### [WORK REQUEST]
Set down exactly the lines of the listing below, please, beginning with the first and ending with the line that holds "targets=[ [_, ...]".

### [DATASET SECTION]
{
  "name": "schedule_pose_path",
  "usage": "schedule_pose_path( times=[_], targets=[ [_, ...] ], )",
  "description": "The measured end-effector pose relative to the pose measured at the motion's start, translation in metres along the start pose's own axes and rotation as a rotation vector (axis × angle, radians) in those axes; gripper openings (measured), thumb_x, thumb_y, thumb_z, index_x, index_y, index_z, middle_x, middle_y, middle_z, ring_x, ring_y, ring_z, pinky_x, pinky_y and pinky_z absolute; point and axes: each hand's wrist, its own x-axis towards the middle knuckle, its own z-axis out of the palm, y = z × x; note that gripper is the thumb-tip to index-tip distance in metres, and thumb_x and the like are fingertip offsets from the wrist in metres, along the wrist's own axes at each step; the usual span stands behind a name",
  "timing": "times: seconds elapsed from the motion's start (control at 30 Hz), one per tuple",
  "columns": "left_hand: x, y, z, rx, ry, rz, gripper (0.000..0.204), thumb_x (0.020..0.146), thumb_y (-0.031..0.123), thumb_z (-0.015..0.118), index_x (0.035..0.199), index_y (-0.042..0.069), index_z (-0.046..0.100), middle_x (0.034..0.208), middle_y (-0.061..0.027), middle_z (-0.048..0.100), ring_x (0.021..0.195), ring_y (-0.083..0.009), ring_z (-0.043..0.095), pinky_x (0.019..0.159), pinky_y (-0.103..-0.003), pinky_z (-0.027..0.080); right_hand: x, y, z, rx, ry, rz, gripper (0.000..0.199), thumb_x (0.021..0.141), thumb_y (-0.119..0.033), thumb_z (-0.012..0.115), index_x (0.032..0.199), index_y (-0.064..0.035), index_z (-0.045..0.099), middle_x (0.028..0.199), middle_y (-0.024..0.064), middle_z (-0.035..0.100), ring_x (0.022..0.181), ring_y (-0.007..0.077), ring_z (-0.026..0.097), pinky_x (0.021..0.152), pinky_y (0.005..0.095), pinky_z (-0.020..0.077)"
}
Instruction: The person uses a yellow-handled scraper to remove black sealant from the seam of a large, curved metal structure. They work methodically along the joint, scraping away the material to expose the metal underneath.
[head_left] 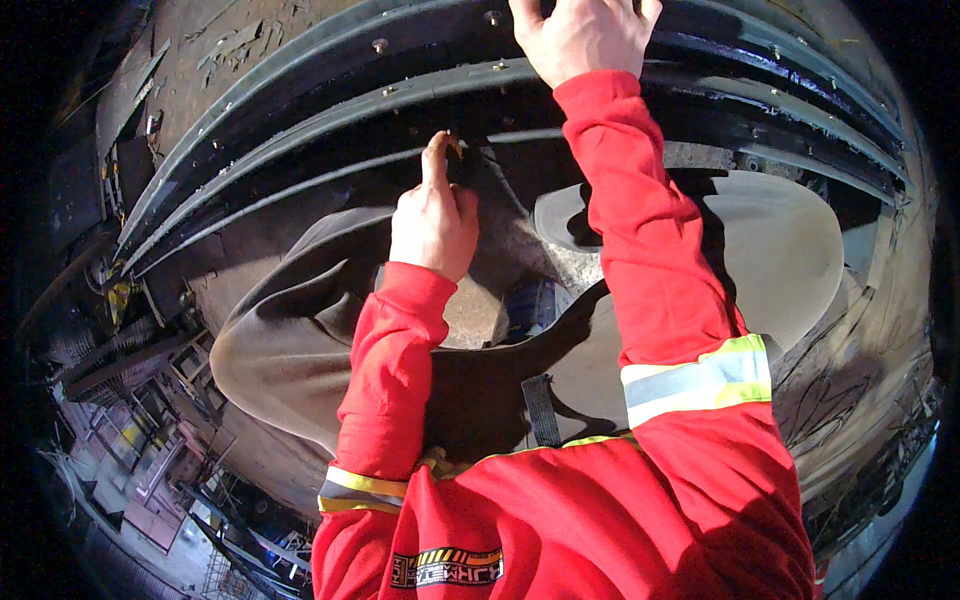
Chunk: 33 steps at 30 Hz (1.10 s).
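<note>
My left hand (435, 225) reaches to the lowest of several long dark rails (330, 135). Its index finger stretches forward and the other fingers curl in. By the fingertip is a small yellowish-brown thing, too small to name, in what looks like a pinch. Higher up, my right hand (588, 42) lies over the upper rails, and the frame's top edge cuts off its fingertips, hiding whatever they touch. Bolts stand along the rails, among them a bolt (380, 46) left of my right hand and a bolt (390, 90) above my left.
A brown-grey covering (800, 240), perhaps an apron or trousers, spreads below my arms, with a dark strap (541, 410) on it. Brown, worn flooring (250, 50) lies beyond the rails. Metal frames and clutter (150, 490) fill the lower left.
</note>
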Motion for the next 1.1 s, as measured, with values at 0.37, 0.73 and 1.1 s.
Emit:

### [WRITTEN RESPONSE]
{
  "name": "schedule_pose_path",
  "usage": "schedule_pose_path( times=[_], targets=[ [_, ...] ], )",

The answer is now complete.